Città fantasma per disperati
nell'ex deposito di mangimi

È un confine labile questa inferriata. Quasi un velo di metallo che superi con un balzo e dietro al quale si cela ciò che nessuno vorrebbe mai vedere. Una città nella città che è un pugno nello stomaco, uno scenario di degrado materiale e umano.

È un confine labile questa inferriata. Quasi un velo di metallo che superi con un balzo e dietro al quale si cela ciò che nessuno vorrebbe mai vedere. Una città nella città che è un pugno nello stomaco, uno scenario di degrado materiale e umano popolato da ombre che si materializzano di notte e svaniscono – ma non sempre – col giorno. Perché nascondersi serve a poco quando da perdere non hai nulla e ciò che ti resta per stare a galla è questo scheletro di cemento alla deriva. Sbandati? Sì sbandati, tossicodipendenti, rom.

Il mondo dell'ex Mangimi Emmetre (poi diventato Moretti) è questo. Niente di più e niente di meno. Una Daste e Spalenga trapiantata qui, tra i quartieri di Campagnola e della Malpensata, con tutto il suo codazzo di problemi e disagi. Fuori, spaccio, accattonaggio e insicurezza. Dentro, bivacchi, degrado e miseria.

Semplice da raccontare. Più difficile da vivere. La conferma a pochi passi dal varco affacciato sulla tangenziale in cui ci infiliamo. «Buttano giù tutto», mentiamo di fronte ai primi ospiti di questo grand hotel della disperazione. «Quando?», chiede una ragazza giovane sgranando gli occhi e tradendo tutto lo smarrimento per quella che evidentemente non è una buona notizia.

Neanche il tempo di rispondere ed ecco il resto della famiglia: altre due donne - una incinta - e due uomini. Romeni? «Sì romeni». Non sono gli unici. Al loro accampamento - tre tendoni sotto la tettoia esterna - se ne affianca un altro più spartano all'interno del grande capannone verso via per Orio: due tende da campeggio più qualche materasso dove incontriamo altre dieci persone. «Romania?». Sì, Romania pure loro. «Bambini?». No, niente bambini. Attorno alle tende pupazzi e giocattoli però non mancano e il primo pensiero che ti viene in mente guardandoli è che i loro proprietari non ci siano perché impegnati altrove. In una parola: accattonaggio.

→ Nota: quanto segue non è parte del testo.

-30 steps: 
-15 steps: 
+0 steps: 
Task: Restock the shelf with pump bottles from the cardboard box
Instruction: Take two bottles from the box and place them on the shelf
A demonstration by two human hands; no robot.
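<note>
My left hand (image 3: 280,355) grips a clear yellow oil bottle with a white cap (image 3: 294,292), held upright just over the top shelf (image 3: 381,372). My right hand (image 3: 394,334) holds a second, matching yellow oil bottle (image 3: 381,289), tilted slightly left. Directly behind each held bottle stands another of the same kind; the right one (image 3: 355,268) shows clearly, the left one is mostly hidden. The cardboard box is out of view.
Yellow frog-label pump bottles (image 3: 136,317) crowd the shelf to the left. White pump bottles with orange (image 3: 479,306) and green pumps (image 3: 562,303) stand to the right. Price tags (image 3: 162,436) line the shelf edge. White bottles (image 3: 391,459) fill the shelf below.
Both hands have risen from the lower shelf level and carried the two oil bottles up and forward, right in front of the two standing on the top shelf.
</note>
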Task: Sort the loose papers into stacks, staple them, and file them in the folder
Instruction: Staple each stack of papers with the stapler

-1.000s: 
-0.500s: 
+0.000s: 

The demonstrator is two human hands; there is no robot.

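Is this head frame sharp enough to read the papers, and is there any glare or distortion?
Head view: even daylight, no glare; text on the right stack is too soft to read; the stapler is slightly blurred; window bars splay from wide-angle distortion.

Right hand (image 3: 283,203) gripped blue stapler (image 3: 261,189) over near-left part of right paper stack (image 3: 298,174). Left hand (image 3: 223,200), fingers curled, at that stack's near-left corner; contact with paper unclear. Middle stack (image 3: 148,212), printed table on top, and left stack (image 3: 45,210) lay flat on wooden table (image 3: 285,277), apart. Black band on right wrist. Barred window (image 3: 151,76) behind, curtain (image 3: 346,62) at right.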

Un universo dove la droga non manca e dove il degrado è ancora più pesante. I bivacchi ai piani superiori della vecchia palazzina uffici ne sono la dimostrazione e affrontarli, anche solo per pochi minuti, non è un'esperienza piacevole: cumuli di rifiuti, escrementi, siringhe abbandonate, materassi, vetri infranti e l'aria letteralmente irrespirabile.

«Le cose da fare sono due - replica il sindaco Franco Tentorio -, innanzitutto ottenere l'abbattimento dell'immobile anche se esiste qualche complicazione legata al fatto che lo stesso edificio è di proprietà di una società in liquidazione e soggetta a concordato preventivo. Ora le cose sembrano avviate positivamente. Nel frattempo abbiamo provveduto, d'intesa con le forze dell'ordine, a diversi sgomberi e altri sono già stati programmati». Il «grand hotel» della disperazione ha i giorni contati.